Additional Feedback: Reference to Table 3 should be added in the last paragraph of Section 4.3 L.215: we we # Comments after the rebuttal: The authors addressed my concerns in their response. I think that this is a valuable submission as it proposes a way to perform the spectral TV decomposition much more efficiently than the classical methods. In my opinion the paper should be accepted and, given that the authors will include the clarifications provided in their rebuttal, the paper will be stronger overall.
Summary and Contributions: The total variation decomposition of an image can be used to identify and enhance (resp. suppress) structures at a particular scale. This decomposition is expensive to compute using standard methods. Paper describes a method to learn a network that produces a set of 5 bands (and implicitly a residual) from an image. Network and learning are straightforward, but produce an accurate and useful decomposition very much faster than standard methods.
Strengths: This method produces an approximate (but very good) solution to a standard image representation problem very much faster than the standard methods. The approximate decomposition has the properties one expects from the original representation (one-homogeneity; translational and rotational invariance). Curiously, the loss simply requires the network to reproduce examples of bands, rather than (say) imposing some consistency constraint between bands. There is good evidence that the approximate decomposition generalizes, in the sense that the bands produced for out of training images "make sense" as spectral decompositions of the original image. There is overwhelming evidence that the approximate decomposition is very fast.
Weaknesses: The main concern is that, from the point of view of learning, the paper is relatively straightforward. I discount this concern, because the paper produces a representation known to be of interest very much faster than standard methods.
Relation to Prior Work: Yes
Additional Feedback: I don't agree with authors (ll274-5) that the main relevance of this paper is to neural network solutions of PDEs. To my mind, the key strength is producing a known useful representation accurately and very much faster than existing methods. ---- added post discussion process ----- I stand by review above, after discussion with other referees.
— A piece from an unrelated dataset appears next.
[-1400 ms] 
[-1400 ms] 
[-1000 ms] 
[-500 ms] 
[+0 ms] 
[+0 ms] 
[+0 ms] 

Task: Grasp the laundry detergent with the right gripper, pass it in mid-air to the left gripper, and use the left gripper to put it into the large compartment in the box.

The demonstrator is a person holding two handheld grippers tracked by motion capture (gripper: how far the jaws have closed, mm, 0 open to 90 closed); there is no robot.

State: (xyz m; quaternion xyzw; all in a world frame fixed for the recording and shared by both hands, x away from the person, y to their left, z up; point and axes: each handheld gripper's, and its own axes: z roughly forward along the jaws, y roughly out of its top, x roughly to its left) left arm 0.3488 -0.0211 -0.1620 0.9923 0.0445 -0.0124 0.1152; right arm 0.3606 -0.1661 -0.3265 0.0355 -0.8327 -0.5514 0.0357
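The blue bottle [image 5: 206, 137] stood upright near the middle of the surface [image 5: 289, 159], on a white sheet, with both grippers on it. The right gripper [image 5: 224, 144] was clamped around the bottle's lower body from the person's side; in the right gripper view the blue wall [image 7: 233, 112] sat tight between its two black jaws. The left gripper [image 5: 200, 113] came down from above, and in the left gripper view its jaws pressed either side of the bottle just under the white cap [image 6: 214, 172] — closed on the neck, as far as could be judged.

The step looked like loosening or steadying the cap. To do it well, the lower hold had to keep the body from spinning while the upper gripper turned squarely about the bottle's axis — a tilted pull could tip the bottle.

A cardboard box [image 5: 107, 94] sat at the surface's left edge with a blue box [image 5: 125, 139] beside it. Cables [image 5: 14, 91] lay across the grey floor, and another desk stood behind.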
Summary and Contributions: This paper proposes a neural network called TVspecNET that can reproduce the spectral TV decomposition of images while significantly (by more than three orders of magnitude) reducing the computation time to obtain the decomposition once the network is trained.
Strengths: The theory explanation and experiment results reflect the soundness of the claims. The authors propose a deep learning approach to approximate the non-linear spectral decomposition of images as the first ones and significantly speed up the computation of the classical, model driven approach that is based on solving a gradient flow. The method proposed is relevant to the NeurIPS community.
Weaknesses: The description about proposed method (Chapter 3) is a little insufficient, which may make readers difficult to understand the central idea of this paper.
Correctness: The experiments is correct to support their claims and method.
Clarity: Proofreading is still needed, for example, double "we" appear in the line 215.
Relation to Prior Work: In prior work, the decomposition of an image into its TV-spectral bands gives qualitatively highly desirable results its computational realisation is cumbersome as it amounts to the solution of a series of non-smooth optimisation problems. And this paper proposes a neural network approach for obtaining a spectral image decomposition.